» **What is being asked**
Only these lines are needed: the first line of the entries below through the line with "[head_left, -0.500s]", each returned exactly.
[Material for the task]
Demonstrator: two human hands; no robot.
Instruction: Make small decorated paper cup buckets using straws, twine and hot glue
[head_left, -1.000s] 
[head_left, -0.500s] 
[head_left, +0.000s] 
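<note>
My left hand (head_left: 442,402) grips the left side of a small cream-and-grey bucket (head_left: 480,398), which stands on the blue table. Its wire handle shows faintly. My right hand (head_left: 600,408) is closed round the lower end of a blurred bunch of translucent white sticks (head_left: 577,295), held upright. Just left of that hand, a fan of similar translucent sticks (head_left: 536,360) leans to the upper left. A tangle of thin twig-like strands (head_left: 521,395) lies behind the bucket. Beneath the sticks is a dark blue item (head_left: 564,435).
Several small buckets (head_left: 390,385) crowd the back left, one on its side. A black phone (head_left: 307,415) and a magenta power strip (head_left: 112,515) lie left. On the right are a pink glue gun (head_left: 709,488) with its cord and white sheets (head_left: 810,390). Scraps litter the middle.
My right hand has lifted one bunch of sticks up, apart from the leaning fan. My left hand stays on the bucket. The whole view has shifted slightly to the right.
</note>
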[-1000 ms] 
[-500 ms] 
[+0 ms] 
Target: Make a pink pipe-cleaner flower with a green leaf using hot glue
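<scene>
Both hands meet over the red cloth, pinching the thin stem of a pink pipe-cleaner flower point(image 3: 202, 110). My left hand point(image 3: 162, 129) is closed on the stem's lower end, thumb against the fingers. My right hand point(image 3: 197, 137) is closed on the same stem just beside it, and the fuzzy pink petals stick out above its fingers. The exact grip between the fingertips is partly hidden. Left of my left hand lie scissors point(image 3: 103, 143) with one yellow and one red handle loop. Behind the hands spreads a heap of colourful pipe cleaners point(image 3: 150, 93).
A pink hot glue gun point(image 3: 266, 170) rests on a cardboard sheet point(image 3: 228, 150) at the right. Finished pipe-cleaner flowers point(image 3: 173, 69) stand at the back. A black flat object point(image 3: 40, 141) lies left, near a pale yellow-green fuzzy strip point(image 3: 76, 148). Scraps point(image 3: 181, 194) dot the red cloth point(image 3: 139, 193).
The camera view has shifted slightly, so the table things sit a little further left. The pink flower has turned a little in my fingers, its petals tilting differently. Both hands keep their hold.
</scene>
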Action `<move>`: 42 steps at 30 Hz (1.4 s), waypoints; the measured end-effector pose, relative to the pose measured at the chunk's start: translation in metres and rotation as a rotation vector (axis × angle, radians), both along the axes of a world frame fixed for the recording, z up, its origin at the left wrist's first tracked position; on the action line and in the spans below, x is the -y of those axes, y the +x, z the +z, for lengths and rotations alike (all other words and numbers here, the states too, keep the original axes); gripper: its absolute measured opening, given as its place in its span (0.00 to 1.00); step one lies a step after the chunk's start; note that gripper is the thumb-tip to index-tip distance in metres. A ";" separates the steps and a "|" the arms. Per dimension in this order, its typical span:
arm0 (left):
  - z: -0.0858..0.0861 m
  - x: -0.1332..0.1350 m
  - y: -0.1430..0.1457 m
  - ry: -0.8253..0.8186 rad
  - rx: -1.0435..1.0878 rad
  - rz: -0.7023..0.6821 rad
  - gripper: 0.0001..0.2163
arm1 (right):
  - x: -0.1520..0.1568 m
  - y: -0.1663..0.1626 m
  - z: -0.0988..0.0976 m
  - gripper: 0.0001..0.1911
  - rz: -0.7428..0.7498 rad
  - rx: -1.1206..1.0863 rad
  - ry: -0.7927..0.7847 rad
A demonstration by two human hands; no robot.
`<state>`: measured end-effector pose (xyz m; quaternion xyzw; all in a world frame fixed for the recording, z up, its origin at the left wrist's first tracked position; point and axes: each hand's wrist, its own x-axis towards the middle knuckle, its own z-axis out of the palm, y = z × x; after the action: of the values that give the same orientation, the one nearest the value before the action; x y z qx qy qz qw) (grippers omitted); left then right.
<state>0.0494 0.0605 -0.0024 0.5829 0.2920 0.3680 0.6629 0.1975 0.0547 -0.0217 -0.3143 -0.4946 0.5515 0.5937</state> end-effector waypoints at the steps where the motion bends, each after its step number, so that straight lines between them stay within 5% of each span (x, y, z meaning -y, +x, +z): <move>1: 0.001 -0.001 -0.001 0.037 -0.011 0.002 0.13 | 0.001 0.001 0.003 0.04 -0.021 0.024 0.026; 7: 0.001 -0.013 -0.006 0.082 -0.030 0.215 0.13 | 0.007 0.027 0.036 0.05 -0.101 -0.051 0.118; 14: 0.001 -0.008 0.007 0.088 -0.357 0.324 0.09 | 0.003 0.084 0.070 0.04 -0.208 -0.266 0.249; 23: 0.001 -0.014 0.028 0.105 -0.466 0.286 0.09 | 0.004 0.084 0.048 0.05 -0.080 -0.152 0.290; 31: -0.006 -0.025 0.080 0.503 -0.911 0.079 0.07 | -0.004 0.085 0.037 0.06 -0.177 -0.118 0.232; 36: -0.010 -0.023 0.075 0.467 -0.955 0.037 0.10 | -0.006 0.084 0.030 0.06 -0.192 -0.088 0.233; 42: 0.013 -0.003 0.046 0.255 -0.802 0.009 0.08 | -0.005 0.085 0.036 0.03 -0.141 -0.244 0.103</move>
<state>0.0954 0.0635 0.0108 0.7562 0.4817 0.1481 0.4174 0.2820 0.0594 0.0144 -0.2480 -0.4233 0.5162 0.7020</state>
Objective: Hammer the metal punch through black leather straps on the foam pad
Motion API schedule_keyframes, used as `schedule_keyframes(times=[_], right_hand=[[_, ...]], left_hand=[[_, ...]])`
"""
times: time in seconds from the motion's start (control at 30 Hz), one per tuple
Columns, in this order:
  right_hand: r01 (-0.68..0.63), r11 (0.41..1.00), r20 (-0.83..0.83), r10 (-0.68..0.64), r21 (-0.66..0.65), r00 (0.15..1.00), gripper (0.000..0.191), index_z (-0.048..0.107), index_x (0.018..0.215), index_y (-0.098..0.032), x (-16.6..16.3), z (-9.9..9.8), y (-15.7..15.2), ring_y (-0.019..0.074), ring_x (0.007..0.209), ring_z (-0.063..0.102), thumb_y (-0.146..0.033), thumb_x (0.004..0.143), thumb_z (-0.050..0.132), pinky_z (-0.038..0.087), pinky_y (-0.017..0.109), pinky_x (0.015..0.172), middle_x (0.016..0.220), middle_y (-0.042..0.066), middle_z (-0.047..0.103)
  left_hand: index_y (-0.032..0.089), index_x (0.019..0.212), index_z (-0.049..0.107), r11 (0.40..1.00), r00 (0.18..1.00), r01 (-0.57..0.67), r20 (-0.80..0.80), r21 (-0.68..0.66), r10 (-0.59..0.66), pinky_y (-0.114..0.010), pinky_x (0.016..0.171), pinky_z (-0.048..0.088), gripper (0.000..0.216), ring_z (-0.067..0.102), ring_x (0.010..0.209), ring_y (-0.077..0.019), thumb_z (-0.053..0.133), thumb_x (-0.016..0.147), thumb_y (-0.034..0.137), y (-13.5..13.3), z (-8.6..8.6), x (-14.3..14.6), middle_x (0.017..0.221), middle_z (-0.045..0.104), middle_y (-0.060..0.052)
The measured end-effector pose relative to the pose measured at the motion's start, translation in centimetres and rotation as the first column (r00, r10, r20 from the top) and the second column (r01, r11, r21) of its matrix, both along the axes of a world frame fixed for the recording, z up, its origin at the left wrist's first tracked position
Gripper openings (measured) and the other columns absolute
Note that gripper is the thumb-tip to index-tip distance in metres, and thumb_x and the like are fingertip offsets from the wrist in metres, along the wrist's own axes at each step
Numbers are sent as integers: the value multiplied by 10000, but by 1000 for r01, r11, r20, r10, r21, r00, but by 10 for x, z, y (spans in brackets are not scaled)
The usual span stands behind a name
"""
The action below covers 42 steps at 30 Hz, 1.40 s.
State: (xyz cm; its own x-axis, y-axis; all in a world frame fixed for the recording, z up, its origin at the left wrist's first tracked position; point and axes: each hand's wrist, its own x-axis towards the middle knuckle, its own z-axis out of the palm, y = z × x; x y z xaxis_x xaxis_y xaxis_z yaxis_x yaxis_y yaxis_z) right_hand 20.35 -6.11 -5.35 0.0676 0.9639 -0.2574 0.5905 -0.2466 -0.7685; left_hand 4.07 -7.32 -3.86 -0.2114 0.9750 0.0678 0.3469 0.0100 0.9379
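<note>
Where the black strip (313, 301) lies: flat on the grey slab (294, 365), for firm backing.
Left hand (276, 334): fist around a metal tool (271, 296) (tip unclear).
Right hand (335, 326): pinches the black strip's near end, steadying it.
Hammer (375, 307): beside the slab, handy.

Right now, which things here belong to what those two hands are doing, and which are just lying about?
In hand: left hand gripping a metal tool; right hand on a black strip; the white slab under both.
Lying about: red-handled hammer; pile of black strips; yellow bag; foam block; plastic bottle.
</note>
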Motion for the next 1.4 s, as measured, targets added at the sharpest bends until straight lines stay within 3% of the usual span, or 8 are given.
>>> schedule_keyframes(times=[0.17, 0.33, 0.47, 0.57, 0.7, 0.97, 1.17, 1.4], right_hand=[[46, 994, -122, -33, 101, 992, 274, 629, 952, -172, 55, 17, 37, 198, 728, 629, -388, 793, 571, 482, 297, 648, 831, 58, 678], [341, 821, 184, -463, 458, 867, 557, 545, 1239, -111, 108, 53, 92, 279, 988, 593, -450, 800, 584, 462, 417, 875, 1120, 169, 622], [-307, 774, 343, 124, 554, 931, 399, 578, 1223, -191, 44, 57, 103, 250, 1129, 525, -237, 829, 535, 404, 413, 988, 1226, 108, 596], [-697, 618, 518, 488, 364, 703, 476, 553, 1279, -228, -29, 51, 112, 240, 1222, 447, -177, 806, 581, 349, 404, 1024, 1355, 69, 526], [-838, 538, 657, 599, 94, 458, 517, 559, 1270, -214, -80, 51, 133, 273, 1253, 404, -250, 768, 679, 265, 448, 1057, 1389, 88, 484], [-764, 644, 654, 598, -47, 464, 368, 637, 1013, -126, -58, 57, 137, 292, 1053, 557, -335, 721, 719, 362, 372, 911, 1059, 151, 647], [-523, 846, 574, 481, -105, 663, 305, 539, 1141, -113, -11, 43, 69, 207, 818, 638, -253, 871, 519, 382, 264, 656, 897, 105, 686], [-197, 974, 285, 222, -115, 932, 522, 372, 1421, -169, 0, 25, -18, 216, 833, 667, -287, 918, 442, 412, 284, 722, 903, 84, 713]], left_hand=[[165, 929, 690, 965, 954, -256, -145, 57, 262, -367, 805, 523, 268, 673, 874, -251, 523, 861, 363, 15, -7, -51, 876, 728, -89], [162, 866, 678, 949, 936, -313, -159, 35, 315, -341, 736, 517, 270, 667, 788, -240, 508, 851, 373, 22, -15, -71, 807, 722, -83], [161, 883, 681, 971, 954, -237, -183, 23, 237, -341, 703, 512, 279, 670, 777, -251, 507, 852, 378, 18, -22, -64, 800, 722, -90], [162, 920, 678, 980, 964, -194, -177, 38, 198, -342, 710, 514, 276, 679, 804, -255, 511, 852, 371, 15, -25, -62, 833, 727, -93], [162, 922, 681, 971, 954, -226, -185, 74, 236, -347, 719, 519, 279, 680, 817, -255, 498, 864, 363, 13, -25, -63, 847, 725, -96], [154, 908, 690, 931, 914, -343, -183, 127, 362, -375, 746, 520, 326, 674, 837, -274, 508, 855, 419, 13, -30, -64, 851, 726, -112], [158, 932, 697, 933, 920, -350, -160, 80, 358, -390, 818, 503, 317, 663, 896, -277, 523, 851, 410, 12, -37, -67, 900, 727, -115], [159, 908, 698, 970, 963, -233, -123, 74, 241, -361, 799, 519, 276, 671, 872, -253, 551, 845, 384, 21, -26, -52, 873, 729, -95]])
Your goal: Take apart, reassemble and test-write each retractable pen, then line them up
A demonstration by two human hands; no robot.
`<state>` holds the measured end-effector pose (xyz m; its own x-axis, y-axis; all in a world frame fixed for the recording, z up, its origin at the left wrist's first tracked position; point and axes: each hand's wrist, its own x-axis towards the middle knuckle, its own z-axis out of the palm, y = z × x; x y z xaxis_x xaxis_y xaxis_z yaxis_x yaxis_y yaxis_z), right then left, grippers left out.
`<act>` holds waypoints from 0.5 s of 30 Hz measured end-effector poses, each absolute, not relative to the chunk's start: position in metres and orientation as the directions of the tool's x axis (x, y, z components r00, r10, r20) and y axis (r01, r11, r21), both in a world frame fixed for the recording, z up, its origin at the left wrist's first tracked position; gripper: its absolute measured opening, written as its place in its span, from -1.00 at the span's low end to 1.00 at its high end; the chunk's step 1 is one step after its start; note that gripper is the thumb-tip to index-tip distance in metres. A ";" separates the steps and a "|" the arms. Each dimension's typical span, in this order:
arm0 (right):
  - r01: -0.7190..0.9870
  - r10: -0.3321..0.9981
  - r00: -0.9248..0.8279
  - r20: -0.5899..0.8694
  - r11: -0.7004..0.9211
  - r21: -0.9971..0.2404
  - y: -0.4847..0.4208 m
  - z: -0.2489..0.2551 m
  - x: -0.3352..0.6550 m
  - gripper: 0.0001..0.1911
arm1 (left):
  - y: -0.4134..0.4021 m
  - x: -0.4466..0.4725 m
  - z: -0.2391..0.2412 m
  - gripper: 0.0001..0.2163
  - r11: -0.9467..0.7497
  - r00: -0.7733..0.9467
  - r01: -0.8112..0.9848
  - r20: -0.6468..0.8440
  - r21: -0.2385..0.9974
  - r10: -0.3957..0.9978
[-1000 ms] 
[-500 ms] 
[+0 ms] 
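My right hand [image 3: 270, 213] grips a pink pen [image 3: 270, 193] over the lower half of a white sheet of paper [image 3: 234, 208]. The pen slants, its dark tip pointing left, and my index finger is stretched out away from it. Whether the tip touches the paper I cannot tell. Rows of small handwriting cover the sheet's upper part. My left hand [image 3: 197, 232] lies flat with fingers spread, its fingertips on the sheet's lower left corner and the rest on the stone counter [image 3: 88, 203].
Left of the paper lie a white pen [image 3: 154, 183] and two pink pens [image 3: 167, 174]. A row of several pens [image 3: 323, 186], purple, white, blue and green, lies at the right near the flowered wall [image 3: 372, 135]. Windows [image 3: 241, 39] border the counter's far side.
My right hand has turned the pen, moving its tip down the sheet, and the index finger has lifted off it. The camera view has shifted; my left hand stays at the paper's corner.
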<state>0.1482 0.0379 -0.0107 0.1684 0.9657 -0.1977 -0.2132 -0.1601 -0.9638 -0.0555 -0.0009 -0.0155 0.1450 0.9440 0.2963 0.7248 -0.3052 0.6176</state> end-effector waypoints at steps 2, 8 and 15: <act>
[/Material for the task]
» **Exercise answer**
Demonstrator: two human hands; no robot.
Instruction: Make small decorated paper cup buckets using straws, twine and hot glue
[head_left, -1.000s] 
[head_left, -0.500s] 

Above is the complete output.